Net metering exists in 44 states. Initially established to help solar and wind while they were new and emerging technologies, net metering has become a cancer on the grid.

Net metering allows the owner of solar panels supplying electricity to the home; to sell excess electricity back to the utility at the same rate electricity is purchased from the grid1.

Net metering has allowed homeowners to supply most, if not all, their electricity needs from their roof-top installation, and sell the excess to the utility. It’s a profitable venture for the homeowner, especially when he also receives subsidies for installing the solar system in the first place2.

Wind power installations can receive the same benefits, such as a farmer who installs wind turbines on the farm.

These individual solar or wind power systems are referred to as distributed generation3.

Both solar and wind power companies, together with their associations, now say that the cost of solar and wind have reached grid parity. In the case of solar, it means the cost is below $1 per watt. In the case of wind, it means the Levelized Cost of Electricity (LCOE) per kWh is competitive at around 11 cents per kWh.

If solar and wind are now competitive without subsidies or support, why should they be afforded the benefit of net metering?

Net metering picks the pockets of neighbors who don’t have PV solar panels or a windmill on their property.

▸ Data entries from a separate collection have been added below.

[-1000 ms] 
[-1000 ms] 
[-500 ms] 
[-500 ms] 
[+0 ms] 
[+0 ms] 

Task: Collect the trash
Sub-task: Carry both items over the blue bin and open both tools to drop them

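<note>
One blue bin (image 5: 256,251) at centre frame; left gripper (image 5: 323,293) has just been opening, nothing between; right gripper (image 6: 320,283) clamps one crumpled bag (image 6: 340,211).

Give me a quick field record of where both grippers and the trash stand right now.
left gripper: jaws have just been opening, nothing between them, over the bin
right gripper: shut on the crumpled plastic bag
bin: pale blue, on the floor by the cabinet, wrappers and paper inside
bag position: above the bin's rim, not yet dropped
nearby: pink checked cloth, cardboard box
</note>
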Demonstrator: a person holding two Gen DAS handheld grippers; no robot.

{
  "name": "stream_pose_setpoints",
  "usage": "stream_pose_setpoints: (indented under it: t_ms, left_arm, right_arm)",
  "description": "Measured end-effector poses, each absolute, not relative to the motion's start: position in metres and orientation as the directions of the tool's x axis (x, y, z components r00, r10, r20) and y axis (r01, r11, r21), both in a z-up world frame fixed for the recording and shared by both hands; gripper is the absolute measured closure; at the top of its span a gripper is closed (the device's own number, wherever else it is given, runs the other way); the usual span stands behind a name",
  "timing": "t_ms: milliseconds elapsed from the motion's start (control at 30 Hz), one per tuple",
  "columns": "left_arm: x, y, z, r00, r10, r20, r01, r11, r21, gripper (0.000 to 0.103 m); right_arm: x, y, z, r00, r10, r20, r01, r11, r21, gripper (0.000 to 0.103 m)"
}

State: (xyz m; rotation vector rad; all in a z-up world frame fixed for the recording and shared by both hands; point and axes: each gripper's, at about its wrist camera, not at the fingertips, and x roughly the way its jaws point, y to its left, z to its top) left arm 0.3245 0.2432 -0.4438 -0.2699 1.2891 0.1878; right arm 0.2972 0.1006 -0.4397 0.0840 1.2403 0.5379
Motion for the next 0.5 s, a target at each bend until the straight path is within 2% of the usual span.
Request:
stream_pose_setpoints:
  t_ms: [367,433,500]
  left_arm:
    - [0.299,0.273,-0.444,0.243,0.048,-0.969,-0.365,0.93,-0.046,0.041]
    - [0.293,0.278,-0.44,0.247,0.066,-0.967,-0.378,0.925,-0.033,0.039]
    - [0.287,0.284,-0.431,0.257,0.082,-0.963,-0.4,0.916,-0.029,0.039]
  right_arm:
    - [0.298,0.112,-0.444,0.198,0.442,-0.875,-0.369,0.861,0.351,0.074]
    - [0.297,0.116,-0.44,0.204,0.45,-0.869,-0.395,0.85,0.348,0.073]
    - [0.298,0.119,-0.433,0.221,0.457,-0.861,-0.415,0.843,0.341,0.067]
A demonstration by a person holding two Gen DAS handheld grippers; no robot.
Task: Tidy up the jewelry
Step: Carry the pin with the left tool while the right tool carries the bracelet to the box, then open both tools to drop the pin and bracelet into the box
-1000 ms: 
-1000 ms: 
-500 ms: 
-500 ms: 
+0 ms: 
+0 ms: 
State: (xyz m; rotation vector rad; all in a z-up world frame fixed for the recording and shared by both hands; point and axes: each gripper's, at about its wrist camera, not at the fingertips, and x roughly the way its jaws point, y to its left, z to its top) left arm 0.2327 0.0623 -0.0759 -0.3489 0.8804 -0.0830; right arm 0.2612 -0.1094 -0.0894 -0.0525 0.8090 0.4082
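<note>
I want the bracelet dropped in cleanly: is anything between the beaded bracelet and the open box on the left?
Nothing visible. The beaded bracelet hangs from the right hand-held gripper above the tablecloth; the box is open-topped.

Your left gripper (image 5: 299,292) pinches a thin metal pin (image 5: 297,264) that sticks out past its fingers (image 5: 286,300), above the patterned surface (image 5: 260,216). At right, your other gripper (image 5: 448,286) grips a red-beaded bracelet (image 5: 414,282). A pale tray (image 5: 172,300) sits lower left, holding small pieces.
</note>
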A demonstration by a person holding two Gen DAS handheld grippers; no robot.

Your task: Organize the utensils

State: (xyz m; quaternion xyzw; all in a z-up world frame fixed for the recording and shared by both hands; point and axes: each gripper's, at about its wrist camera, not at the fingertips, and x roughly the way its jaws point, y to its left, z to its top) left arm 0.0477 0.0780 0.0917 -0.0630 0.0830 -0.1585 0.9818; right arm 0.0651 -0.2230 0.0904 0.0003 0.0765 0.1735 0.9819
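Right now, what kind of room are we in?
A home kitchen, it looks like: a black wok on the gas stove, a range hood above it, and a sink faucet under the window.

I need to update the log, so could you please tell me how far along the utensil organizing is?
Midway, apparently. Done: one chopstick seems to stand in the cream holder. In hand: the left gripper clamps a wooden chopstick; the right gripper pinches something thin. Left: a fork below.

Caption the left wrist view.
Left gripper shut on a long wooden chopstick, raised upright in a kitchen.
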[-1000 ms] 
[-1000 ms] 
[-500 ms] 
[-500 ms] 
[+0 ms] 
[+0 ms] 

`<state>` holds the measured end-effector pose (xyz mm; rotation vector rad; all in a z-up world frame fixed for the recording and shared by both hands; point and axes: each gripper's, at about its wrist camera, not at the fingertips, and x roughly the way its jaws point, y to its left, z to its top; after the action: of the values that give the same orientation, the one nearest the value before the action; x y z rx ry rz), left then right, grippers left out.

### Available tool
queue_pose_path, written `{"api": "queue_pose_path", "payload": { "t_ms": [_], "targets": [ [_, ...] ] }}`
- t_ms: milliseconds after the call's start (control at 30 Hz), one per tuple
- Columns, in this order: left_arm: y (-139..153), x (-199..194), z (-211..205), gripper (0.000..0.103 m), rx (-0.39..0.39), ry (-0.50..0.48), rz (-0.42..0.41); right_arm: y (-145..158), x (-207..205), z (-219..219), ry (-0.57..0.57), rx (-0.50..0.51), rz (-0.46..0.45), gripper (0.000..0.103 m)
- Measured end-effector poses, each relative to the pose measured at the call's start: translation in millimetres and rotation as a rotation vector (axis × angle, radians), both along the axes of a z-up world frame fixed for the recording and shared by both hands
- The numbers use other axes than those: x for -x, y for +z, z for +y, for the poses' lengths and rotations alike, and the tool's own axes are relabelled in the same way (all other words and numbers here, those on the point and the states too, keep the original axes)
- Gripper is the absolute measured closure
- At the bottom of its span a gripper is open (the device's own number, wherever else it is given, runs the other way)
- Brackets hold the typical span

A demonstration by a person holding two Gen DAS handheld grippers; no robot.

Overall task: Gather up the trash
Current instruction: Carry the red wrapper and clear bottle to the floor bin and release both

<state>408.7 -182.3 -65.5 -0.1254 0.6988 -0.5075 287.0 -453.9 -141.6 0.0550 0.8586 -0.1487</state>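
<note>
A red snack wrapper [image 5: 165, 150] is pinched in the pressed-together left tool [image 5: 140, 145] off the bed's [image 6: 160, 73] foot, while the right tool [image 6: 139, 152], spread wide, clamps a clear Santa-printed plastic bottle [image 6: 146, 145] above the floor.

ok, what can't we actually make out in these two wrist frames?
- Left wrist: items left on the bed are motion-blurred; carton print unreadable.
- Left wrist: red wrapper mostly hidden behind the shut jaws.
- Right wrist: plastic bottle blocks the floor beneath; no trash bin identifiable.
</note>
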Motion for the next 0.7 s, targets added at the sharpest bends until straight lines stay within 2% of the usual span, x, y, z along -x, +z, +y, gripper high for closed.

First, the utility is forced to buy expensive electricity, say at 11 cents /kWh that it could generate for around 6 cents per kWh. The extra cost has to be paid by someone, most likely the neighbors as rates go up. The increased cost could possibly be paid for by share owners with fewer dividends, such as retirees and pension funds, when the utility earns less.

Second, the homeowner generating electricity for personal use, while selling the excess to the utility, isn’t paying for the use of the distribution and transmission lines, including their maintenance. Building and maintaining those lines, including upgrades for the smart grid, are being paid for by the homeowner that doesn’t have a PV roof-top or wind turbine installation.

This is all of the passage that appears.